If your hypothesis has a degree of uniformity, so that we may uniformly enumerate $f^{-1}X$ from an enumeration of $X$, that is, if given an index $e$ for a c.e. se $W_e$, then we may compute an index for $f^{-1}W_e$, then the answer is yes. To compute $f(n)$, simply consider indices for the singleton sets $W_{e_m}=\{m\}$, start enumerating the pre-images $f^{-1}W_{e_m}$, and if $n$ shows up in $f^{-1}W_{e_m}$, then you know $f(n)=m$, and is otherwise not defined.

And indeed, in your observation, if $f$ is computable, then we obtain the desired degree of uniformity, since there is a uniform procedure to enumerate $f^{-1}X$ from any enumeration of $X$.
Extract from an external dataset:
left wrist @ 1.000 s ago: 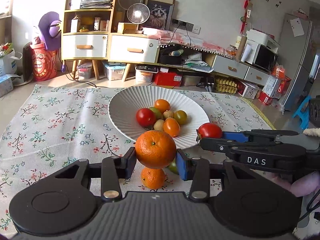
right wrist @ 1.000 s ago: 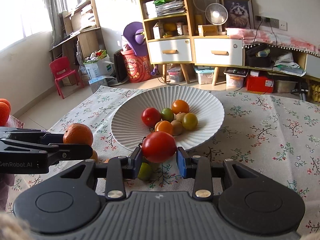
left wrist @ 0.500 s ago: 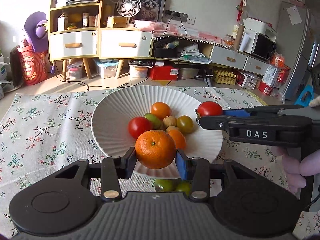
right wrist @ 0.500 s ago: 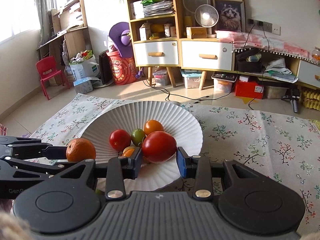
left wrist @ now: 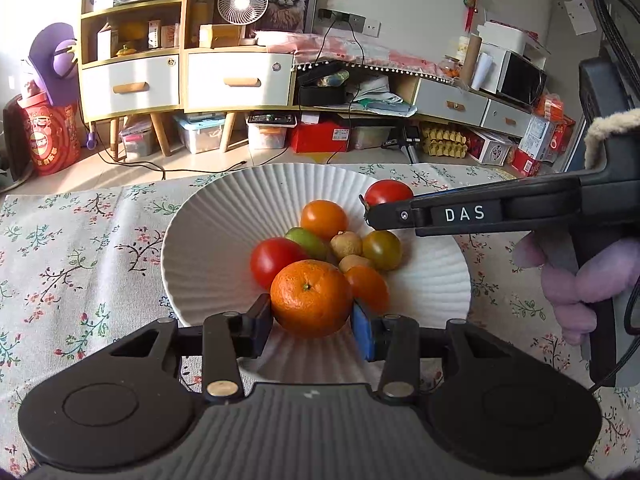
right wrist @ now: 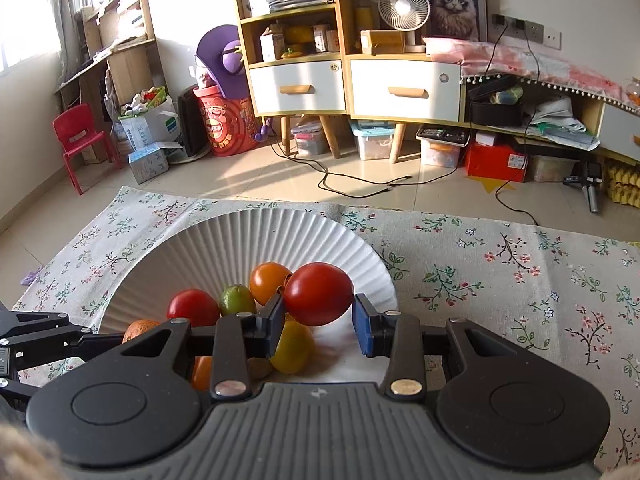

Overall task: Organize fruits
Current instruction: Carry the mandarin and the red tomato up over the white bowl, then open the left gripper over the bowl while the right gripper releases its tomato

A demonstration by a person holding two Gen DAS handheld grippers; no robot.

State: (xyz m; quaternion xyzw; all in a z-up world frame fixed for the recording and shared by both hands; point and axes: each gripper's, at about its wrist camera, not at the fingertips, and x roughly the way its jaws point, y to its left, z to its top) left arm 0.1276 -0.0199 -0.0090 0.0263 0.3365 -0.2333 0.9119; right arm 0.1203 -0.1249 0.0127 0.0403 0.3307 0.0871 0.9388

In the general case, however, the answer is no. Since there are only countably many c.e. sets, we may enumerate them, and then construct an infinite set $A\subset\mathbb{N}$ such that for every c.e. set $B$, either $A\subset^* B$, meaning all except finitely many elements of $A$ are in $B$, or else $A\cap B$ is finite. In other words, the set $A$ generates an ultrafilter on the c.e. sets modulo finite difference. One can build such an $A$ in stages, by making a finite promise to the positive elements of $A$, and a steadily shrinking set of possible additional elements. At each stage $e$, then add the next possible element to $A$, and if $W_e$ has infinite intersection with the set of possible additions, then shrink it to be inside $W_e$; otherwise, our set is guarranteed to have finite intersection with $W_e$. This is just like finding a set that is pseudo generic for Mathias forcing, for those who enjoy the connection between computability theoretic constructions and forcing.

Now, with such a set $A$, let $f:\mathbb{N}\to A$ be any non-computable bijective function. Consider any c.e. set $W_e$. If it happens that $W_e\cap A$ is finite, then $f^{-1}W_e$ is also finite and hence c.e. Otherwise, it must happen by the choice $A$ that $A$ is almost included in $W_e$, in which case $f^{-1}W_e$ includes all but finitely many elements of $\mathbb{N}$, and hence is also c.e.

So this is a case where $f$ is a total function, and $f^{-1}W_e$ is computable for any c.e. set $W_e$, but $f$ is not computable.

Finally, let me add that this is a great question!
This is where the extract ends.